Table 7 Multi-Class Classification Results

We explored the use of traditional machine learning methods for the automatic extraction and classification of ethical concerns. We developed three types of predictive models: (1) binary classifiers for detecting the mention of ethical concerns, (2) binary classifiers for detecting whether an ethical concern is internal or external, (3) multi-class classifier categorizing the ethical concerns shown in Table 1.

4 Discussion

Our results demonstrate that (RQ1) on the Google Play Store users’ ethical concerns center around inappropriate content, accountability and discrimination, (RQ2) user reviews with ethical concerns are longer, more popular and have lower ratings, and (RQ3) there is high automation potential for finding ethical concerns within filtered data.
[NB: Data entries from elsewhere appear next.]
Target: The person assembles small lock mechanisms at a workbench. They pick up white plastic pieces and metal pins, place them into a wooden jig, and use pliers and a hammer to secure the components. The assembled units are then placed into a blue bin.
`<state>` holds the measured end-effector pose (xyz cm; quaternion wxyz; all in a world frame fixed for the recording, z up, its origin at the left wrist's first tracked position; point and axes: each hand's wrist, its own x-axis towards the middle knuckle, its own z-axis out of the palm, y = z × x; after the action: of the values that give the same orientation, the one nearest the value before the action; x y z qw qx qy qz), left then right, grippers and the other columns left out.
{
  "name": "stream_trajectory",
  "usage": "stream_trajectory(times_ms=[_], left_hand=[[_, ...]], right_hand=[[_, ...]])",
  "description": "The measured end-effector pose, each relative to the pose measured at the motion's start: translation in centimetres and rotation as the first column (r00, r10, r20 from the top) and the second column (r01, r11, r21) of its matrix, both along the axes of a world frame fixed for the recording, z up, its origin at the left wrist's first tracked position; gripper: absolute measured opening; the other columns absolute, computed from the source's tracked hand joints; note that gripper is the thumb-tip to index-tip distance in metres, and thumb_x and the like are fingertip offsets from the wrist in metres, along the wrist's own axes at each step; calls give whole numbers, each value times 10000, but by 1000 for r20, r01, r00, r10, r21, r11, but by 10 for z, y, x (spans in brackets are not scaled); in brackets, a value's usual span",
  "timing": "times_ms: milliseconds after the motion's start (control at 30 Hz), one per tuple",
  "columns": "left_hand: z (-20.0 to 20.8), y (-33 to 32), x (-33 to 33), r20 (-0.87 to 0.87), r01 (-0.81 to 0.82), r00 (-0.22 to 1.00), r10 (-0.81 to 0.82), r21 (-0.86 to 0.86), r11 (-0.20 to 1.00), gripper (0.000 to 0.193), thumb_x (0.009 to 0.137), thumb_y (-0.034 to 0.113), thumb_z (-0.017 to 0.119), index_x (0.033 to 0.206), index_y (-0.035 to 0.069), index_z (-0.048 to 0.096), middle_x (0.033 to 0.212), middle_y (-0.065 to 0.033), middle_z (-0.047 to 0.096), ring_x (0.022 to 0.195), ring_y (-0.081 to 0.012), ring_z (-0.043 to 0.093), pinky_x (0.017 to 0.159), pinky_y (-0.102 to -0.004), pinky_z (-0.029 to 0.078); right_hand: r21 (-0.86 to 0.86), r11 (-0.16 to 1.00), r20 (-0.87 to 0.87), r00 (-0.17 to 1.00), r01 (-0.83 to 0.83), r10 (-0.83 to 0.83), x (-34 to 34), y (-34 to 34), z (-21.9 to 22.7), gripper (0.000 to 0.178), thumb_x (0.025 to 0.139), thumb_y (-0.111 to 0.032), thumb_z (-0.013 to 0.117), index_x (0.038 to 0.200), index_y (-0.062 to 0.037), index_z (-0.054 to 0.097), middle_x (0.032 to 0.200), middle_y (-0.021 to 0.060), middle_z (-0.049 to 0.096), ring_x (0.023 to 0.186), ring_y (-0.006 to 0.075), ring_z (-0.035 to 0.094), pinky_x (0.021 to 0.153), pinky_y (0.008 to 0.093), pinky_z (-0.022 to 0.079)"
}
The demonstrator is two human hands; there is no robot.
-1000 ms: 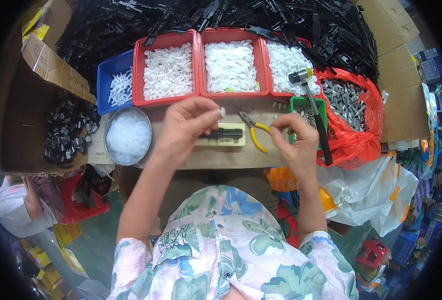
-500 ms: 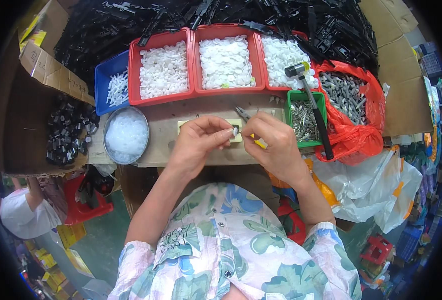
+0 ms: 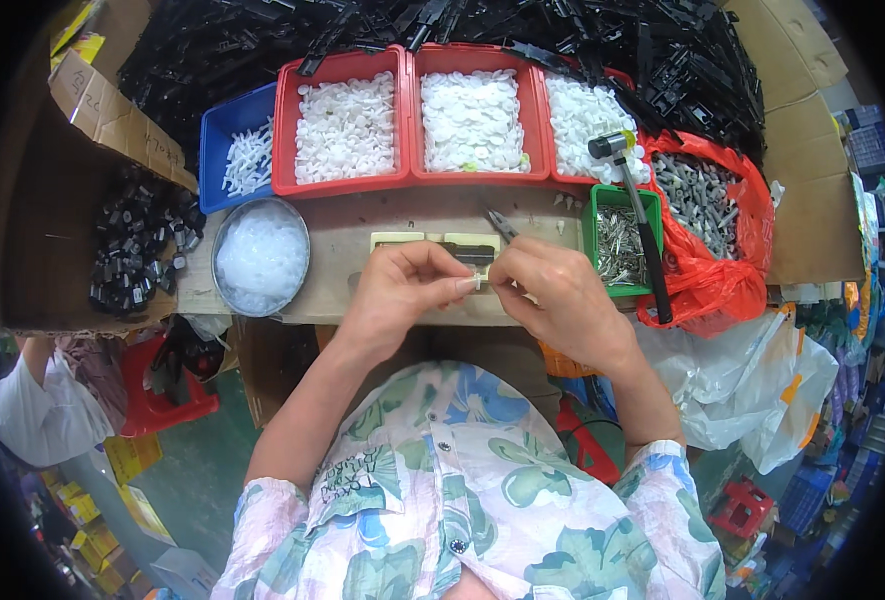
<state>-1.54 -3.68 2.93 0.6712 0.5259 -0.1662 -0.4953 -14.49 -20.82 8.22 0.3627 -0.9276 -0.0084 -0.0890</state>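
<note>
We see the left hand (image 3: 399, 300) pinching a small white piece (image 3: 478, 280) between thumb and forefinger, on the near side of the cream block (image 3: 390, 239). The right hand (image 3: 559, 292) is just beside it, fingers bent inward and their tips close to the piece; we cannot tell whether they grip anything, because the back of the hand hides them. The 2 hands nearly meet, neither of them spread.

Behind the fingers, we see a black part (image 3: 469, 252) lying in the cream block, which sits on the worktable (image 3: 347, 232). The pliers (image 3: 501, 222) lie just beyond the right hand, which covers most of them.

To the right we find a green tray (image 3: 590, 232) of thin metal pieces (image 3: 619, 247). The hammer (image 3: 649, 240) slants along its right side, with its head over the white pieces in the rightmost of 3 red trays (image 3: 345, 187). Next to that is a red plastic bag (image 3: 724, 288) of grey parts (image 3: 697, 200).

On the left we see a round metal bowl (image 3: 308, 268) of whitish pieces, a blue tray (image 3: 208, 170) of white sticks (image 3: 249, 160), and a cardboard box (image 3: 37, 255) holding dark pieces (image 3: 134, 250).
</note>
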Motion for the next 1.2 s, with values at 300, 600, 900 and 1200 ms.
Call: stream_trajectory(times_ms=[300, 600, 900, 1200], left_hand=[[-1, 4, -10, -92, -7, 996, 13, 60, 998, 99, 870, 30, 768, 936, 22, 696, 832, -55, 705, 716, -90, 654, 643, -207, 533], [-1, 8, -22, -336, -188, 931, 143, -106, 976, 226, 906, 20, 720, 1127, 12, 677, 891, -66, 703, 764, -104, 662, 642, -208, 534], [1, 26, -15, 141, -139, 978, 151, -92, 986, 286, 882, 33, 755, 1161, -4, 706, 972, -53, 682, 791, -88, 645, 672, -213, 524], [1, 34, 3, 867, -285, 446, 221, -97, 954, 385, 773, 37, 812, 1147, 36, 721, 1020, -92, 646, 964, -215, 630, 823, -330, 513]], right_hand=[[4, 998, 66, 996, -61, 61, 0, 0, -7, 90, 812, 28, 674, 868, 15, 605, 822, 158, 617, 770, 350, 637, 679, 437, 497], [336, 931, 204, 954, 145, -222, -4, 18, -24, 78, 832, 23, 736, 893, 22, 688, 883, 139, 700, 788, 260, 697, 695, 351, 535], [330, 940, 234, 958, 82, -166, 13, 31, -30, 90, 846, 37, 718, 930, 24, 689, 892, 140, 701, 819, 264, 699, 714, 352, 542], [196, 975, 220, 963, 109, -152, 39, 33, -50, 105, 824, -11, 728, 917, -1, 682, 912, 121, 638, 815, 299, 641, 701, 394, 504]])
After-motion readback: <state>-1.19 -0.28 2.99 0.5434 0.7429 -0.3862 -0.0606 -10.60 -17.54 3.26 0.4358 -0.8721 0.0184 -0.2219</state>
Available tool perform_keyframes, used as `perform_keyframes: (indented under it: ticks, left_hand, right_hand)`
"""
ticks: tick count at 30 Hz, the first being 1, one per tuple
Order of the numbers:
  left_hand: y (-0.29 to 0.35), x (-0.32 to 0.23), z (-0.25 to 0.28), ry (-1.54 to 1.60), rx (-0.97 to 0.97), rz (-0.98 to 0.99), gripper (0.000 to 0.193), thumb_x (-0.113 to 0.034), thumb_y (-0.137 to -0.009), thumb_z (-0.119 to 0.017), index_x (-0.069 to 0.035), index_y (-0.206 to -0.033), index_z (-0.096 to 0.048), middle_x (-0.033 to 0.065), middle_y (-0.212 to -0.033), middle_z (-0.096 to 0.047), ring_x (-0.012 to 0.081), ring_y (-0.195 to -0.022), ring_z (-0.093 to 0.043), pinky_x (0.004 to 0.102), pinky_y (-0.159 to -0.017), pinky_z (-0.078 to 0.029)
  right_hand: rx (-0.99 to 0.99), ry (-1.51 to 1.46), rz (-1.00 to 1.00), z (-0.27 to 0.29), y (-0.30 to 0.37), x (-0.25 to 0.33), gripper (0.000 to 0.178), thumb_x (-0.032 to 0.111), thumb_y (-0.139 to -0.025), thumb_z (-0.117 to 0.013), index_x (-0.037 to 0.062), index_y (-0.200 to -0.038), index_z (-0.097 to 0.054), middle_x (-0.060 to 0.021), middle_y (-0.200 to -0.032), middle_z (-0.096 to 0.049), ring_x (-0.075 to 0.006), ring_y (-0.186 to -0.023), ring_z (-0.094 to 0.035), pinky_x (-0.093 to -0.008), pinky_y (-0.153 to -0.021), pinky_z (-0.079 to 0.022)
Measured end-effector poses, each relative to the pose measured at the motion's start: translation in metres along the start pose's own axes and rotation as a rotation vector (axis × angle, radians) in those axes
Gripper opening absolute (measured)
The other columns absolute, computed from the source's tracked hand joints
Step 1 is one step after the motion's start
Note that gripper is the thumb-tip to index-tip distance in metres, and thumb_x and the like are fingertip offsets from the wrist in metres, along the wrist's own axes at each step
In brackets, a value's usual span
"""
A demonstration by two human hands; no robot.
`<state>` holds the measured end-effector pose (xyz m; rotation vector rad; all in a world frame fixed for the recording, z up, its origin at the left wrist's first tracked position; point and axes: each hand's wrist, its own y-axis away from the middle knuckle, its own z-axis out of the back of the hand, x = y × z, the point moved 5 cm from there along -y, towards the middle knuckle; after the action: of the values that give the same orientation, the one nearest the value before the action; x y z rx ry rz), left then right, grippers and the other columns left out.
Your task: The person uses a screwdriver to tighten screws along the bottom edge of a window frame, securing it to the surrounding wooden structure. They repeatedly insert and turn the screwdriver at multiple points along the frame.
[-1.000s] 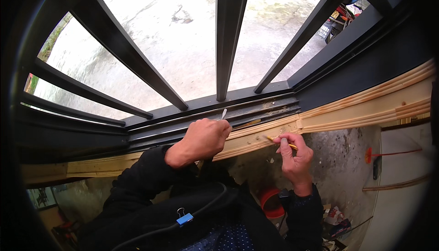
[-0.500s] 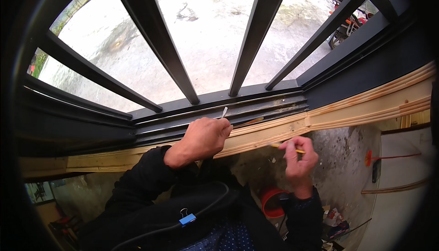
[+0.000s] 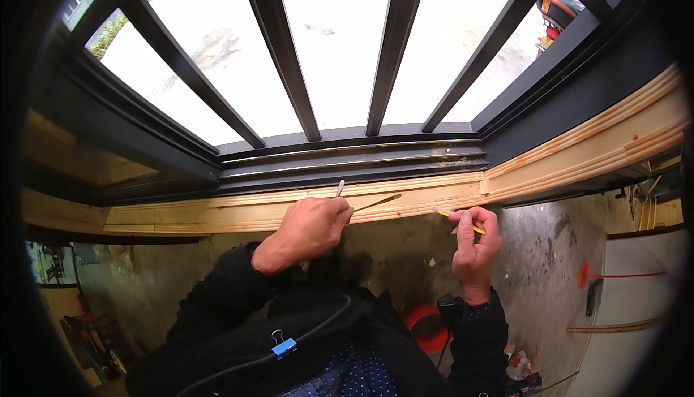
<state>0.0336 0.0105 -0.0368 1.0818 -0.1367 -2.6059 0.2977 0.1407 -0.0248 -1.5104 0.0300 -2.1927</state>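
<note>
My left hand point(image 3: 307, 229) is closed around two slender tools above the wooden window trim point(image 3: 426, 200). One has a flat metal blade point(image 3: 340, 188) pointing up and away; the other is a thin brownish spatula-like tool point(image 3: 379, 202) reaching right over the wood. Their handles are hidden in the fist. My right hand point(image 3: 476, 249) pinches a slim yellow-handled tool point(image 3: 445, 213) with a pale tip pointing left, near the trim's front edge. Its exact kind cannot be made out, nor whether its tip touches the wood.
Beyond the trim lies a dark metal window frame point(image 3: 347, 158) with sliding tracks and upright bars point(image 3: 282, 50). Wooden trim continues along the right side. Below stand a red bucket point(image 3: 428, 325) and some clutter point(image 3: 522, 368). A blue binder clip point(image 3: 284, 348) is on my dark clothing.
My view has shifted, so the window sits differently. The right hand's yellow tool now comes up beside the trim's front edge. Both hands keep hold of their tools.
</note>
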Motion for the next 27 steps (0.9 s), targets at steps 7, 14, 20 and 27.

4.1 Types of ethical concerns present in user reviews (RQ1)

Censorship, identity theft, and safety were the most recurring ethical concerns in our sample, while accessibility and sustainability appeared the least. In addition, we found that ethical concerns occur in 61.9% (1919/3101) of our sample; this compares to previous research which finds that 26.5% of reviews contain expressions of human value violations (Obie et al. 2021); we find it likely that our keyword filtering technique inflated our sample’s frequency by over 30 percent. We also found that multiple ethical concerns occur in only 11% of our sample; this result contrasts to the work of Shams et al. (2020) which found that multiple human value violations are more predominant than single ones. This work used the Schwartz value framework. This framework is not directly related to software applications and thus we posit the ambiguity of their categories leads to less clear delineation between categories (see Section 6). The applications considered in this study differed in the degree to which ethical concerns were mentioned the most; however, we could find some similarities between application domains. We found that the ethical concerns discrimination, inappropriate content, censorship, and privacy were mentioned often for social media applications. AI assistants and Zoom had privacy issues as their most reported ethical concern, and sharing economy applications had accountability and scam as one of their most mentioned ethical concerns.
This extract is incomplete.